We see this regularly in our work with Romanian manufacturers. Companies that aligned their decarbonization roadmap with their five-year capex plan achieved faster, more durable reductions than those who tried to retrofit immediately in response to compliance deadlines. Understanding why carbon footprint matters for Romanian companies in this capital-cycle context reframes the entire workflow as a business planning tool, not just a compliance exercise.
The second reality: offsets are a trap for companies that have not done the hard work of reducing actual emissions first. We have seen businesses invest in offset certificates while ignoring energy efficiency measures that would have cost less and reduced real emissions. SBTi’s insistence on 90% actual cuts before any offset use exists for this reason. Offsets do not improve your operational efficiency, they do not satisfy increasingly strict CSRD assurance standards, and they do not build the internal competency that makes your business resilient as regulations tighten.
Third, and most practically: the verification and data management process is what separates companies that own their sustainability narrative from those that outsource it and stay dependent. When your team can collect, calculate, and defend your emissions data independently, you move faster, you cost less to audit, and you build credibility with stakeholders that no purchased certificate can replicate. That is exactly why we built ECONOS Academy and AVA, our AI-powered carbon accounting assistant. Internal capacity is not a nice-to-have. It is your long-term competitive advantage.
Get support to accelerate your emissions reduction journey
If you have read this far, you are serious about building a workflow that works. The challenge is that assembling the right team, data infrastructure, and reporting processes takes time most sustainability managers do not have.

At ECONOS, we have completed over 158 projects across 17 industries, working with companies like Michelin, eMAG, and Raiffeisen Bank to build emissions workflows that are audit-ready, CSRD-aligned, and owned internally by their teams. Whether you are starting with a carbon footprint assessment to establish your baseline or need end-to-end ESG reporting solutions for CSRD compliance, we build capacity rather than dependency. For companies with complex product systems or supply chain emissions, our lifecycle analysis service provides the product-level data that ESRS E1 and EU Taxonomy disclosures increasingly demand. Let’s build something that lasts.
Frequently asked questions
What are the key steps in the EU ETS compliance workflow?
Register in the Union Registry, develop an approved monitoring plan, submit your verified report by March 31, and surrender allowances by September 30. Each step requires documented evidence for audit purposes.
How can Romanian companies get ahead despite ETS2 delays?

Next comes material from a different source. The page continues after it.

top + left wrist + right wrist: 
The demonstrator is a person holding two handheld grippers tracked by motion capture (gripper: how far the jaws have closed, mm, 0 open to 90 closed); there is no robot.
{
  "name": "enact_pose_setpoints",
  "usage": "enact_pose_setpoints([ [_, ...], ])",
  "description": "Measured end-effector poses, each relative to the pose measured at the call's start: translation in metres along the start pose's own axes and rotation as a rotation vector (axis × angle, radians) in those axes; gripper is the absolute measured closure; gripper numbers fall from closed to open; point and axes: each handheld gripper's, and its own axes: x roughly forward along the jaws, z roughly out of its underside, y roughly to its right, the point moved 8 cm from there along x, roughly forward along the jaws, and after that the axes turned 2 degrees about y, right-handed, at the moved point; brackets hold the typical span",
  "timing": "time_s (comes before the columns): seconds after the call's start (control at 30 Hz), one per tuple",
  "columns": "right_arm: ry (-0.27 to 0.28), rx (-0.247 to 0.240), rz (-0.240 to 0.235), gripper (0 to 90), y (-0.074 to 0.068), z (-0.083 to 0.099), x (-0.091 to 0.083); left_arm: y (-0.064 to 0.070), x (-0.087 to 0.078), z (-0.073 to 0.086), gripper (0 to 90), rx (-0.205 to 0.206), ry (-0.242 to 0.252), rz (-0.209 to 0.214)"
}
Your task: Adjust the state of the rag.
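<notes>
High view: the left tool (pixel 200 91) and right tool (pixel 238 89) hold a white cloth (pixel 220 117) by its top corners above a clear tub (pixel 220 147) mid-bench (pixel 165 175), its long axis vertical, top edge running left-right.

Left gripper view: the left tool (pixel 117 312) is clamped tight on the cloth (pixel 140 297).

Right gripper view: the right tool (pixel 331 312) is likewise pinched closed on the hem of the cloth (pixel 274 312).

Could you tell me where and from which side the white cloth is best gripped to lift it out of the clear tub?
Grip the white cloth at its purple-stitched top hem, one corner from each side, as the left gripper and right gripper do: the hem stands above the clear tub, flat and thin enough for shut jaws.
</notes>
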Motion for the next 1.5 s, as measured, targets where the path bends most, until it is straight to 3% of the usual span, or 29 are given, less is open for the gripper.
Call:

Focus on energy efficiency upgrades and on-site renewables now, following the approach of PMI Romania’s solar and electrification program. These deliver cost savings and emissions cuts regardless of ETS2 timeline changes.
What is the penalty for late EU ETS allowance surrender?
Late surrender of allowances incurs a mandatory penalty of €100 per excess ton of CO2e, plus the obligation to still surrender the missing allowances.
Which emission reduction actions have the biggest impact?
Energy efficiency, electrification, and on-site renewables consistently deliver the largest near-term reductions. PMI Romania’s factory data shows fleet emissions dropping from 185g/km to 99g/km through electrification, alongside substantial on-site solar generation.
How do SBTi net-zero targets differ from EU ETS requirements?
SBTi net-zero requires at least 90% absolute emissions cuts plus verified carbon removals for residual emissions, while EU ETS requires annual verified reductions within a declining system cap and allows limited transitional flexibility.